Petit week-end par l’affluence, mais excellent millésime pour le contenu et la qualité du travail, unanimement reconnu par tous les présents.

Il est de manière récurrente difficile de rassembler un maximum de nos amis en ce mois de mai, qui avec son enchaînement de fériés et de ponts prête plus à l’évasion et à la détente, qu’aux studieuses séances de souffleries.

Pour cette circonstance exceptionnelle, nous avions prudemment décommandé notre base de l’Oasis à Montéléger, pour nous replier chez notre secrétaire à Châteauneuf, lieu plus propice au petit aréopage que nous étions !
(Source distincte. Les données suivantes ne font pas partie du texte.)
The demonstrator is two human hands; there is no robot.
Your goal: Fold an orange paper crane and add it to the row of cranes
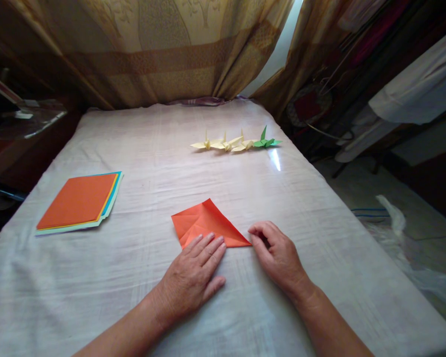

En tout cas même à huit, on peut se faire plaisir, faire des harmonisations, et surtout profiter "un max" des conseils individualisés du coach : il est en effet à la fois plus délicat pour les "gros poumons" de se mettre trop en avant et se lâcher, et pour les "timides" de rester trop en retrait….Le menu fut complet avec Samedi reprise et approfondissement méticuleux de l’Italaque "Casarasiri" et du Kantu de Quiabaya, et la mise en chantier d’un solide "Poncho negro" de Taypi Ayca et d’un plus léger "Torosa pulka".

Dimanche travail en profondeur et "Grabación" pour la postérité, séance du dimanche plus longue qu’à l’accoutumé, comme pour mieux inscrire ces morceaux dans le marbre de nos mémoires !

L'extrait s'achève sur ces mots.